##### Supplied information

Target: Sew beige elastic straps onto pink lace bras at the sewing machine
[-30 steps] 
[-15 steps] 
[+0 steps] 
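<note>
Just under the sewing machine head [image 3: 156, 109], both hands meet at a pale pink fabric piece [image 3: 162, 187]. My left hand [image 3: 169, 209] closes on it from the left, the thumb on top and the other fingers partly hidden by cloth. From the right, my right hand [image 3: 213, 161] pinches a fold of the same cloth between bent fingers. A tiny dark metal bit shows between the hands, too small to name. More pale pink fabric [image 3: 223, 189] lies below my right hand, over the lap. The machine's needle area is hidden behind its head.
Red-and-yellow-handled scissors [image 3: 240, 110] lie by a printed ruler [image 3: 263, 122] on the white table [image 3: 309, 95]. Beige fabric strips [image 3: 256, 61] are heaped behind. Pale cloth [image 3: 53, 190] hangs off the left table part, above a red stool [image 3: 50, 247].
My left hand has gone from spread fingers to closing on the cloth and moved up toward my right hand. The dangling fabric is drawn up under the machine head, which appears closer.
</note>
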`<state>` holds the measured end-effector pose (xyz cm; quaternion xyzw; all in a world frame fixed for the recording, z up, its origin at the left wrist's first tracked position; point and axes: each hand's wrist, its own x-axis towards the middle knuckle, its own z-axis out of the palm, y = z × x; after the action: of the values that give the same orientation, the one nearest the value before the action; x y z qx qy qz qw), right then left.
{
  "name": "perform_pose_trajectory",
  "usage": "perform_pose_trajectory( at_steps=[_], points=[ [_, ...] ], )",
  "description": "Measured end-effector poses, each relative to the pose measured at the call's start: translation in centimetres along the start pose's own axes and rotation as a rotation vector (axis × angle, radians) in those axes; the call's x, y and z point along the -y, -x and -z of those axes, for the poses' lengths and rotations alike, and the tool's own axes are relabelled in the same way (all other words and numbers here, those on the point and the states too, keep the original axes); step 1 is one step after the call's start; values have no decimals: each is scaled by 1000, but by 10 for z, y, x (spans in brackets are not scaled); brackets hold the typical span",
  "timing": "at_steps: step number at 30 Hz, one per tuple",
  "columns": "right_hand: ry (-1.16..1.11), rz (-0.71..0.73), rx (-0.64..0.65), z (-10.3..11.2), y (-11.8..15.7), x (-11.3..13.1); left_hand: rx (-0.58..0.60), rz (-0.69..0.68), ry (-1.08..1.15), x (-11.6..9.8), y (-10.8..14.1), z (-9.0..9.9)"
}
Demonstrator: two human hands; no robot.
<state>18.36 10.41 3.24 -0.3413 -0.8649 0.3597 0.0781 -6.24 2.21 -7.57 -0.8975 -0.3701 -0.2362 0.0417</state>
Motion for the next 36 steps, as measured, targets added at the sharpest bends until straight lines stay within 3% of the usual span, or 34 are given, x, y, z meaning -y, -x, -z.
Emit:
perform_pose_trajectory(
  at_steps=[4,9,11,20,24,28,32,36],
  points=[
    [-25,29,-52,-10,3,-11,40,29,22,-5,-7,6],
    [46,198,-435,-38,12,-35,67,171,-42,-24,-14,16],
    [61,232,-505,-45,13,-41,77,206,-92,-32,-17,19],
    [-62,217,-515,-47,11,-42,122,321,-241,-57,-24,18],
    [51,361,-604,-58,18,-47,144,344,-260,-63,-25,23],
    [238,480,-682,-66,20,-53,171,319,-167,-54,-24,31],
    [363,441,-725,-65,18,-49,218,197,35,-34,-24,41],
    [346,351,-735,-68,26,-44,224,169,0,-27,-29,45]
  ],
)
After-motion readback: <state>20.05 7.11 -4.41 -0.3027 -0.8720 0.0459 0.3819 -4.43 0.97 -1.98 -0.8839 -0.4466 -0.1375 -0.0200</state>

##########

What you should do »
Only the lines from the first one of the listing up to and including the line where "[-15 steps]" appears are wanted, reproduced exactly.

Solution to this task »
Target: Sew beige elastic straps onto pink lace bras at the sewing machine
[-30 steps] 
[-15 steps] 

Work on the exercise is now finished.